- Data for this exercise
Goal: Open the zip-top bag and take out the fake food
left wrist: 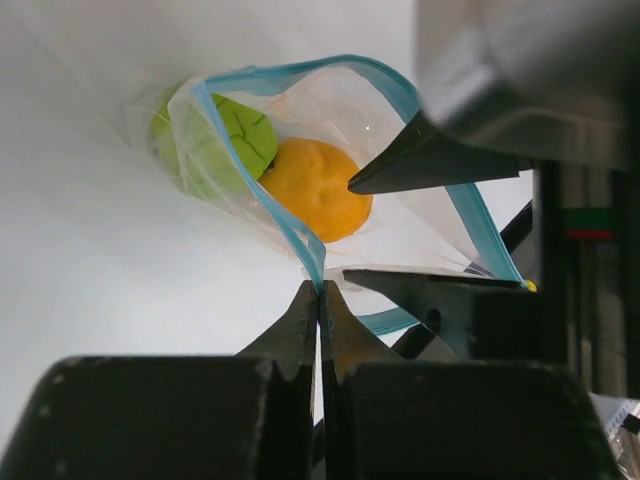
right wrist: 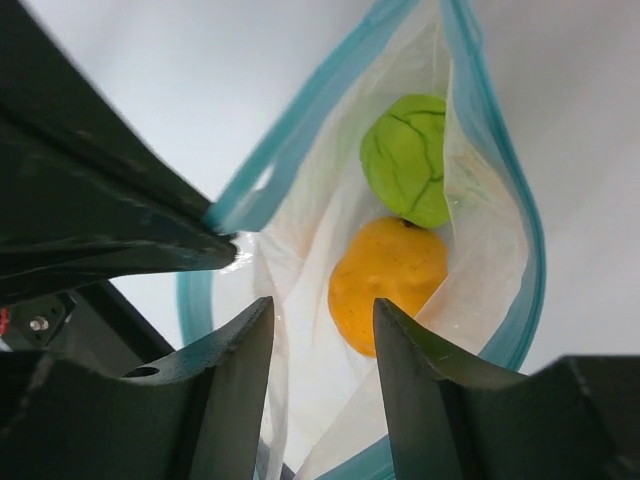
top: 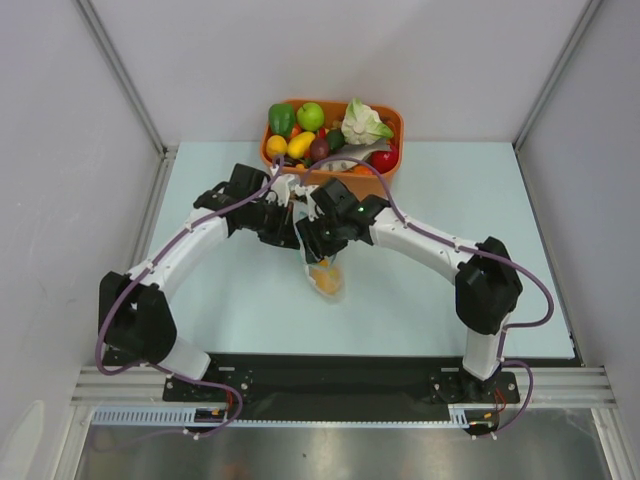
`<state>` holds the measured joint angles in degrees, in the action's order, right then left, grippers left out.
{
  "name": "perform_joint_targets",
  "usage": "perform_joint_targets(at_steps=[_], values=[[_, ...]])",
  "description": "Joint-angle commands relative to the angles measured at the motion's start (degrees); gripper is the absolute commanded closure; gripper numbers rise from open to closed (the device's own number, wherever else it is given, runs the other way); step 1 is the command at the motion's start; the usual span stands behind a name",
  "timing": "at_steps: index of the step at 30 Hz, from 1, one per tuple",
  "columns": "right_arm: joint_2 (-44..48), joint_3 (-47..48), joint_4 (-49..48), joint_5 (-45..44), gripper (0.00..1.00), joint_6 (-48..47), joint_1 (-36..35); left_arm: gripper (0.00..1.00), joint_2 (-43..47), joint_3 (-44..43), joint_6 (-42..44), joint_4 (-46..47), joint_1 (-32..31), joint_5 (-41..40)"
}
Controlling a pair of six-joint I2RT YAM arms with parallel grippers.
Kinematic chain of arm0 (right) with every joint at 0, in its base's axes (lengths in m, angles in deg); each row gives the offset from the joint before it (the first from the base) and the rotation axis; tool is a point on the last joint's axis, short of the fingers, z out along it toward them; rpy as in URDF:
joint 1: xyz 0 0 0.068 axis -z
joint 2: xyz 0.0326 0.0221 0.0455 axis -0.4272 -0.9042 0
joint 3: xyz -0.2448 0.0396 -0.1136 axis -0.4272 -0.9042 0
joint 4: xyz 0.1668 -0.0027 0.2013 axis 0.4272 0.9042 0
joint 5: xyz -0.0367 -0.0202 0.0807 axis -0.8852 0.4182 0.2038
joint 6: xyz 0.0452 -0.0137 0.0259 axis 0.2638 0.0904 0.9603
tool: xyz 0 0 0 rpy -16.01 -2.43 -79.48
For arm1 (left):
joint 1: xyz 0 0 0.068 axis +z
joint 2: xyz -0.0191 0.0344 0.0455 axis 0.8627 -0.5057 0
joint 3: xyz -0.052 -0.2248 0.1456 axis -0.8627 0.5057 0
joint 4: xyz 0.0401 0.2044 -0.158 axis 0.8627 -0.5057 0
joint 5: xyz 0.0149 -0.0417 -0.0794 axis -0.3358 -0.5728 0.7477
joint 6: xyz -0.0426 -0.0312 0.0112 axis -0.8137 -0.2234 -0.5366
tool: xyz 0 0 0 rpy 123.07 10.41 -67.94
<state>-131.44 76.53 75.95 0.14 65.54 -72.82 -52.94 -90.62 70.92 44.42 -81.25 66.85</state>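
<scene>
Over the table (top: 240,310), left jaws pinch the zip-top bag (left wrist: 330,110); right jaws spread at its mouth.

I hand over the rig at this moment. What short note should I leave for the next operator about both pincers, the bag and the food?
Left pincer: shut on the blue zip edge of the zip-top bag, holding one side of the mouth.
Right pincer: open, tips at the bag's mouth, pointing at the orange fruit.
Things: the orange fruit and the green fruit both lie inside the bag. The views do not show whether more is inside.
Done: bag is open.
Left: all food to take out, probably the orange fruit first.
</scene>
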Motion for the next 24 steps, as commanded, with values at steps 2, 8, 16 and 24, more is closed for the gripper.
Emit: perform_joint_targets(at_steps=[2,8,16,24], values=[[-2.06,0.03,3.78,-4.92,0.51,-0.53,-1.42,1.0,2.83,-1.14,1.37,-0.23,-0.34,2.02],[-3.3,-4.18,2.22,-6.43,0.51,2.19,-1.95,1.0,2.65,0.62,1.64,-0.49,-0.35,2.2],[-3.65,-7.79,1.41,-10.38,0.34,5.27,-2.75,1.0,2.56,1.32,2.08,-1.2,-0.35,2.46],[-4.52,-10.26,0.62,-8.28,0.26,6.94,-3.01,1.0,1.6,1.32,2.08,-1.02,-0.43,3.34]])
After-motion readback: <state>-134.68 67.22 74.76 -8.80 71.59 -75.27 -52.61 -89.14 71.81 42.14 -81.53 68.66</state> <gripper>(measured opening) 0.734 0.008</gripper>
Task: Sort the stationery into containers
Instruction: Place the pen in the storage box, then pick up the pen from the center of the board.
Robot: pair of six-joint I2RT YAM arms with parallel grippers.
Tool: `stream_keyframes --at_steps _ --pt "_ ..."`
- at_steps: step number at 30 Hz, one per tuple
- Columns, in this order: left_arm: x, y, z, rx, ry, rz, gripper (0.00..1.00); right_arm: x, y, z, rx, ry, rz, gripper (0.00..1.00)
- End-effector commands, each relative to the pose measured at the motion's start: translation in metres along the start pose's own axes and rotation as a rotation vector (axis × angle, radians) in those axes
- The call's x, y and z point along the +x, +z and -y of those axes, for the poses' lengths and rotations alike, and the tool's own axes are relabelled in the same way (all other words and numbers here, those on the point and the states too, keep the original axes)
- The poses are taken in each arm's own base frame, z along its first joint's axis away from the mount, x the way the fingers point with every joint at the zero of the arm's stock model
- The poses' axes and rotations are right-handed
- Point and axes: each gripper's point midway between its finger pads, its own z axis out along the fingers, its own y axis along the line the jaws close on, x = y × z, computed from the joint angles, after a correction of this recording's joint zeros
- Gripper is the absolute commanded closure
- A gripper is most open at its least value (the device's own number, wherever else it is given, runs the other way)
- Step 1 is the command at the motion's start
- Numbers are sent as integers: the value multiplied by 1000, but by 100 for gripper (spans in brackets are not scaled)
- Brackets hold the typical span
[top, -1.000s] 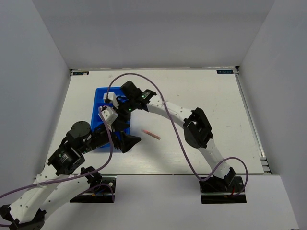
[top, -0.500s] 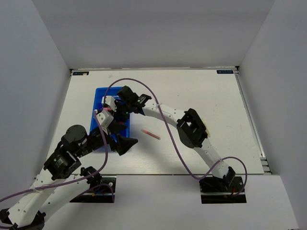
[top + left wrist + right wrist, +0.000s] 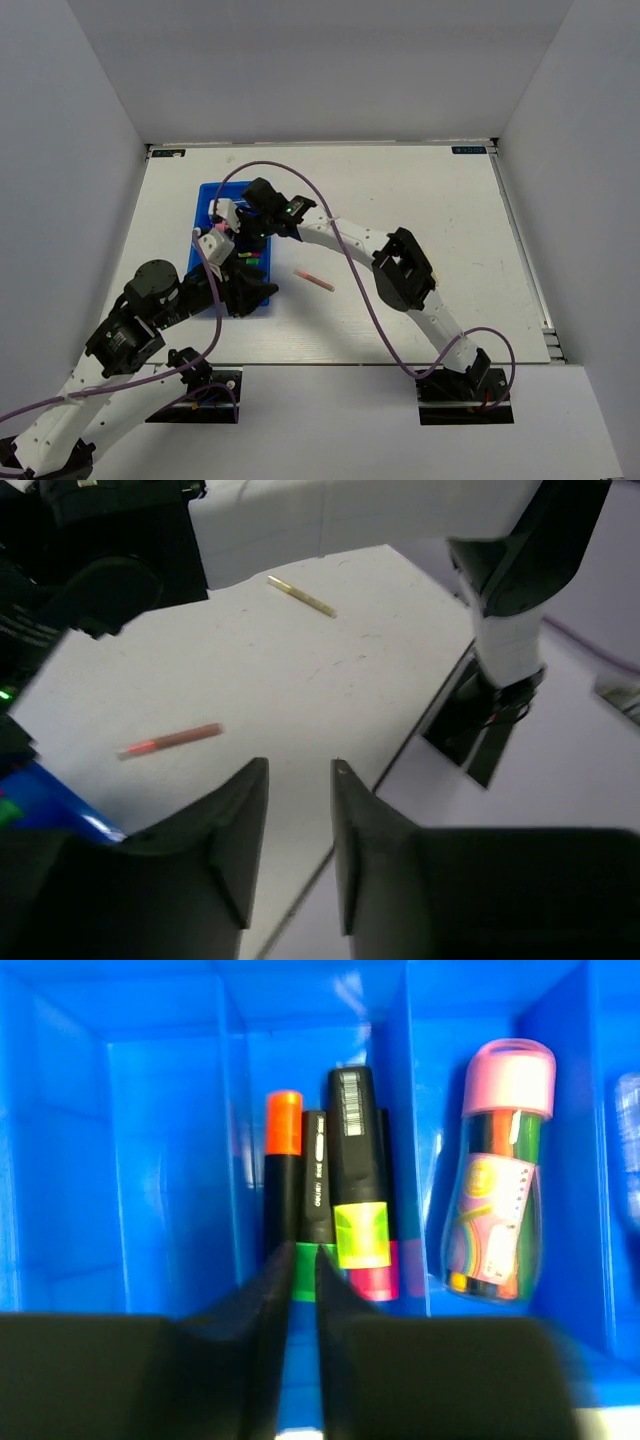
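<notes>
The blue tray (image 3: 207, 196) lies left of centre. My right gripper (image 3: 244, 228) hangs over it. In the right wrist view the right gripper (image 3: 303, 1260) has its jaws a narrow slit apart with nothing between them, just above a green-capped highlighter (image 3: 316, 1200). That one lies in one compartment with orange-capped (image 3: 283, 1125), yellow-capped (image 3: 358, 1160) and pink-capped (image 3: 378, 1282) highlighters. A pink-capped tube (image 3: 497, 1180) fills the compartment to the right. A thin pink stick (image 3: 313, 279) (image 3: 170, 742) and a pale-yellow stick (image 3: 300, 595) lie on the table. My left gripper (image 3: 298, 772) stands open and empty near the pink stick.
The left gripper (image 3: 256, 290) sits by the tray's near right corner (image 3: 45, 798). The right arm's elbow (image 3: 403, 268) arches over the table's middle, its purple cable (image 3: 370, 300) looping down. White walls close the table in, and its near edge shows in the left wrist view.
My left gripper has drawn back toward the tray's near corner and its jaws have narrowed. The right gripper stays over the tray, jaws closer together.
</notes>
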Motion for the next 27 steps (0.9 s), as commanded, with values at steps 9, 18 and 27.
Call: stream_keyframes --at_steps 9,18,27 --pt "-6 -7 0 -25 67 -148 97 -46 -165 92 678 122 11 100" --pt "89 35 -55 10 316 -691 0 130 -275 61 444 550 -244 14" --pt "105 128 -84 172 599 -688 30 150 -320 -46 253 394 -5 100"
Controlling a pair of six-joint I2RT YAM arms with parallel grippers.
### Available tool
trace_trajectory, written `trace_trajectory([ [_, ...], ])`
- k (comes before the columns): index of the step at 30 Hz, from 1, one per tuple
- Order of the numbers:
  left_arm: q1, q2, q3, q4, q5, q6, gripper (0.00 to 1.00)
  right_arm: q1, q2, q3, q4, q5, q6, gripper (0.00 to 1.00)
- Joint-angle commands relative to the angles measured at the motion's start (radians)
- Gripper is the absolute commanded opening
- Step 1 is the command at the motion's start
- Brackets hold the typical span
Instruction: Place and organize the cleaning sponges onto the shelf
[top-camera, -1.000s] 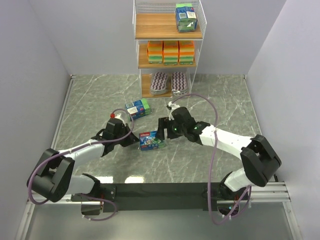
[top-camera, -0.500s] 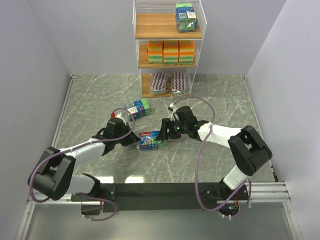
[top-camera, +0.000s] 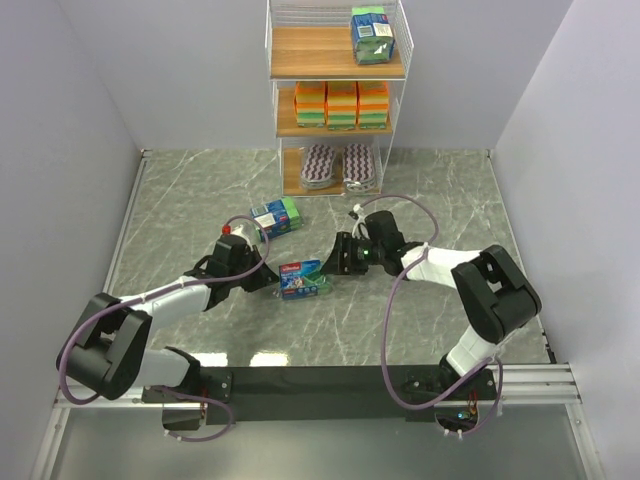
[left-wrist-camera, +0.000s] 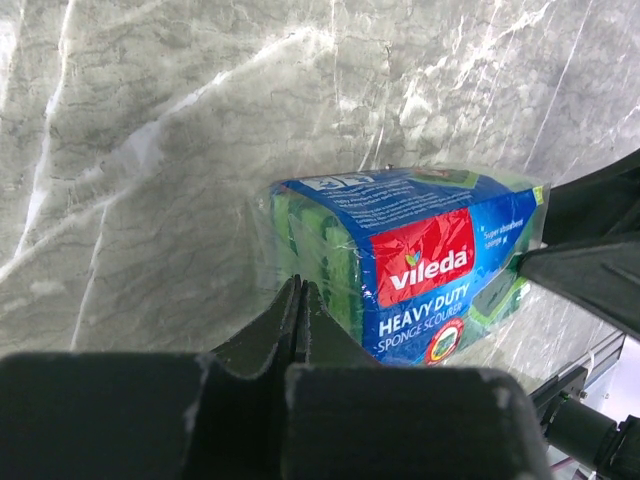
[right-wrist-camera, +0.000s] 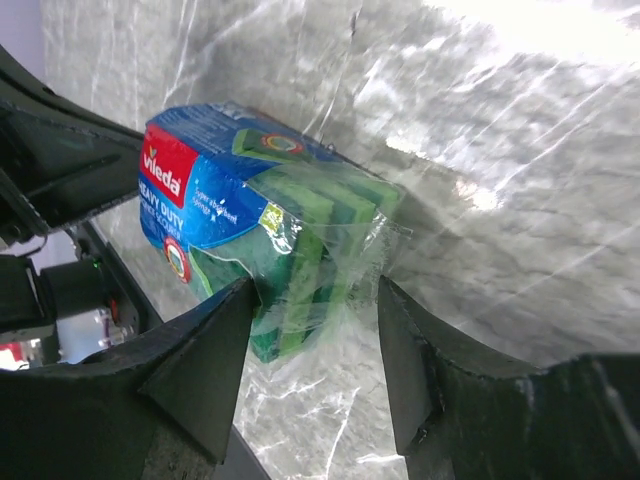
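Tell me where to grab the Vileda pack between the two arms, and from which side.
Grip the Vileda pack across its short green end, on the firm sponge block rather than the loose clear wrap. Come from the right arm's side: the pack lies with that end facing the right pincer, whose open jaws flank it.

A robot lab cell: plain grey walls (top-camera: 80, 100) enclosing a marble-patterned table (top-camera: 200, 190), with arms (top-camera: 170, 295) bolted to a near rail (top-camera: 330, 380).
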Motion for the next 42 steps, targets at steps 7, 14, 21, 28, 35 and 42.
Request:
trace_trajectory([
  [7,-0.005,0.018,0.03,0.009,0.005,0.003,0.01,-0.019,0.013,0.006,0.087,-0.098,0.031,0.52],
  [14,-0.005,0.021,0.027,0.024,0.015,-0.005,0.01,-0.004,0.027,-0.017,0.136,-0.158,0.055,0.48],
  [21,-0.004,0.019,0.031,0.03,0.025,-0.008,0.01,0.005,0.048,-0.017,0.126,-0.171,0.054,0.31],
  [28,-0.004,-0.022,0.036,-0.007,0.003,0.002,0.01,-0.007,-0.03,-0.005,0.063,-0.195,0.055,0.0],
  [35,-0.001,-0.118,0.108,-0.18,-0.138,0.043,0.01,-0.03,-0.166,0.024,-0.012,-0.212,0.066,0.0],
  [42,0.019,-0.373,0.264,-0.399,-0.352,0.071,0.01,-0.076,-0.312,0.101,-0.062,-0.23,0.106,0.0],
])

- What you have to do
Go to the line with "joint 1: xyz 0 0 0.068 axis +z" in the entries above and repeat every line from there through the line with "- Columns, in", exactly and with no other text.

- Expected output
joint 1: xyz 0 0 0.068 axis +z
joint 2: xyz -0.0191 0.0344 0.0455 axis 0.8627 -0.5057 0
joint 3: xyz -0.052 -0.2248 0.1456 axis -0.8627 0.5057 0
joint 4: xyz 0.0401 0.2044 -0.158 axis 0.8627 -0.5057 0
joint 5: xyz 0.0149 -0.0417 -0.0794 axis -0.3358 -0.5728 0.7477
joint 6: xyz -0.0426 -0.0312 0.0112 axis -0.8137 -0.2234 -0.5366
tool: xyz 0 0 0 rpy 123.07 10.41 -67.94
<state>-131.44 76.53 75.95 0.14 65.54 -72.82 -52.94 -90.62 70.92 44.42 -81.25 66.85</state>
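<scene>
Over the table (top: 240,310), left jaws pinch the zip-top bag (left wrist: 330,110); right jaws spread at its mouth.

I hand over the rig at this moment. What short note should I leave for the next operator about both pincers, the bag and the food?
Left pincer: shut on the blue zip edge of the zip-top bag, holding one side of the mouth.
Right pincer: open, tips at the bag's mouth, pointing at the orange fruit.
Things: the orange fruit and the green fruit both lie inside the bag. The views do not show whether more is inside.
Done: bag is open.
Left: all food to take out, probably the orange fruit first.
</scene>
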Motion for the next 24 steps, as commanded, with values at steps 2, 8, 16 and 24, more is closed for the gripper.
Emit: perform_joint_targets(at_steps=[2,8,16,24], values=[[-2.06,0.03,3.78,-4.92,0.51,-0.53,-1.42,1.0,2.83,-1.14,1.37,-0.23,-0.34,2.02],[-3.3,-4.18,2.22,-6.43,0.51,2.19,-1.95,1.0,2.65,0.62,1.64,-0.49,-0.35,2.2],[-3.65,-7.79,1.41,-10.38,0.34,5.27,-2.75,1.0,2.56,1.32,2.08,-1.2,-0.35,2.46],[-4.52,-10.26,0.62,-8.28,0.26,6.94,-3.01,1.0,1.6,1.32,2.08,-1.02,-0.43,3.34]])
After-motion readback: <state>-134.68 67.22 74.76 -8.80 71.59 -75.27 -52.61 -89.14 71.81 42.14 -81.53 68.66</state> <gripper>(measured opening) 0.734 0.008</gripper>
Task: Sort the stationery into containers
Instruction: Place the pen in the storage box, then pick up the pen from the center of the board.
Robot: pair of six-joint I2RT YAM arms with parallel grippers.
Tool: `stream_keyframes --at_steps _ --pt "_ ..."`
- at_steps: step number at 30 Hz, one per tuple
- Columns, in this order: left_arm: x, y, z, rx, ry, rz, gripper (0.00..1.00); right_arm: x, y, z, rx, ry, rz, gripper (0.00..1.00)

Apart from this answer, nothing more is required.